Task: Filter this listing down to the lines that contain the word "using", and copy them.
+===+
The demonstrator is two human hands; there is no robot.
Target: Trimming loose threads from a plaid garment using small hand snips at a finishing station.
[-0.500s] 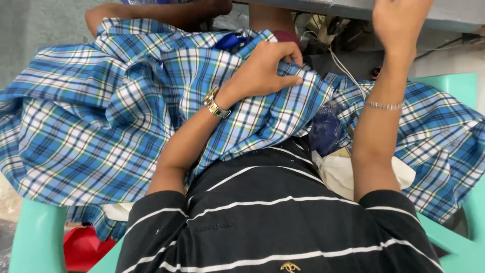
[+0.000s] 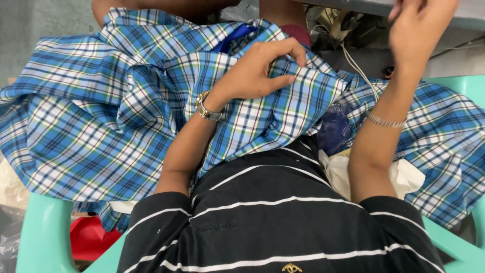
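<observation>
A large blue, white and green plaid cloth point(image 2: 101, 116) lies spread over my lap and spills to both sides. My left hand point(image 2: 257, 71), with a gold watch on its wrist, pinches a fold of this cloth near its upper middle. My right hand point(image 2: 419, 23) is raised at the top right edge, a thin silver bracelet on its wrist; its fingertips run out of the picture, so I cannot see whether it holds anything. My black shirt with white stripes point(image 2: 273, 217) fills the lower middle.
I sit in a mint-green plastic chair point(image 2: 43, 237). A dark blue bag point(image 2: 333, 129) and white fabric point(image 2: 404, 177) lie beside my right forearm. A white cord point(image 2: 356, 65) runs up to a grey table edge point(image 2: 348, 5). Something red point(image 2: 91, 237) lies low left.
My left hand has shifted its fingers slightly on the fold of plaid cloth. My right hand stays raised at the top right.
</observation>
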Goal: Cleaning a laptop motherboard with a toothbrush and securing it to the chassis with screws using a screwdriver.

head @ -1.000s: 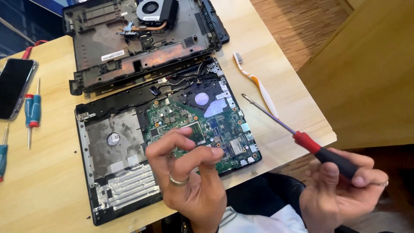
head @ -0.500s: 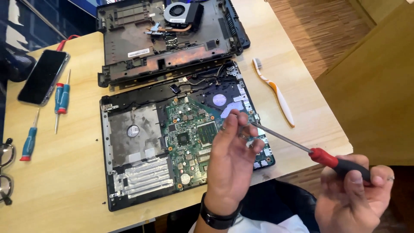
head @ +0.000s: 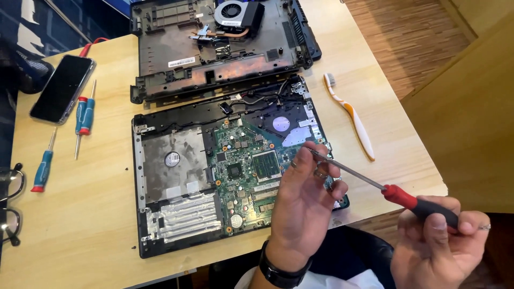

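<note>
Screwdriver [head: 396, 194] with red-and-black handle gripped in clenched right hand [head: 441, 243] at lower right, beyond table edge; thin steel shaft slanting up-left, tip pinched or touched by fingertips [head: 316, 160] of left hand [head: 302, 200], hovering over right part of opened laptop base [head: 160, 225]. Whether something small sits between those fingertips: cannot tell. Black wristband on left wrist, rings on both hands.

Judged step: handling the tip, perhaps taking off or seating a tiny screw; next move would call for steady fingers and careful aim at a small hole on the board.

Beneath: green circuit board [head: 243, 171], matte, studded with dark square chips; dull silver foil panels to its left. Further up: black plastic cover [head: 214, 48] with round fan. Pale wooden table [head: 80, 225], smooth. Orange-and-white toothbrush [head: 350, 115] right of laptop. Far left: dark glossy phone [head: 61, 88], small blue-handled screwdrivers [head: 83, 115], eyeglasses [head: 10, 206] at edge
</note>
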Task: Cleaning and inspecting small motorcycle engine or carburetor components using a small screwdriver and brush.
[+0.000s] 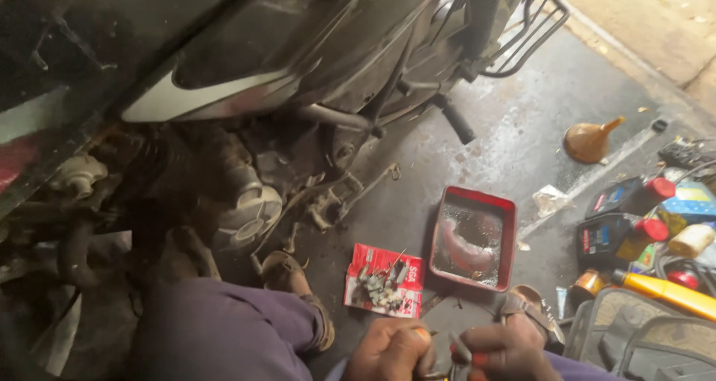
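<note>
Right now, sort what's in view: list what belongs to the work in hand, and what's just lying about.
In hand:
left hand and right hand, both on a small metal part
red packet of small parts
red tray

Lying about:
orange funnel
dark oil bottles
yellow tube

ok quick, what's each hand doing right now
Left hand: closed on a small metal part.
Right hand: closed, pinching the same part from the other side.

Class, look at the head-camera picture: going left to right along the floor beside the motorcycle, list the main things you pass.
Purple trouser leg → red packet with small metal parts on it → red tray → black oil bottles with red caps → yellow bottle.
</note>
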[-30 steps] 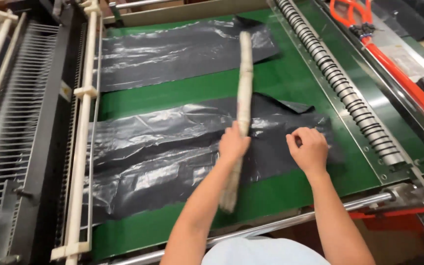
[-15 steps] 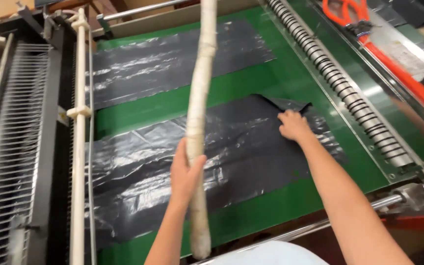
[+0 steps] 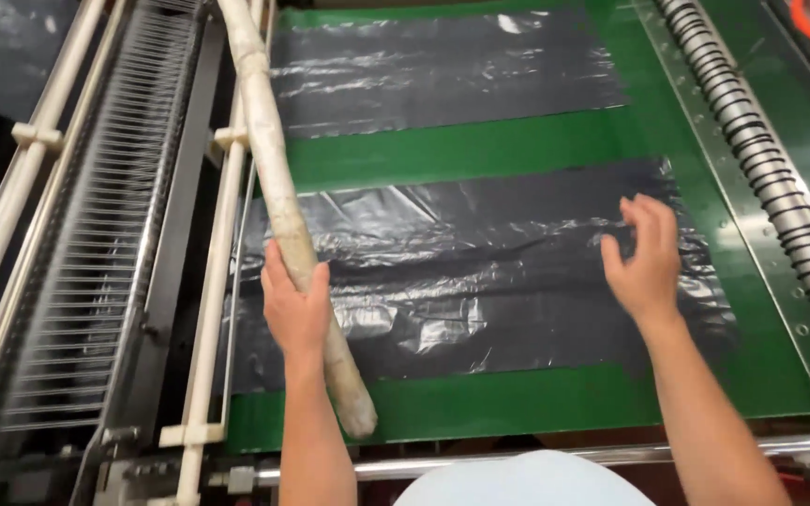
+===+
Answer to the exercise:
Target: Trimming loose threads from a plaid garment using small hand snips at a finishing station.
Goal: Cleaning a laptop motherboard with a toothbrush and securing it to the chassis with screws using a screwdriver.
Task: Cleaning and inspecting small motorcycle engine or carburetor components using a small screwdriver and brush.

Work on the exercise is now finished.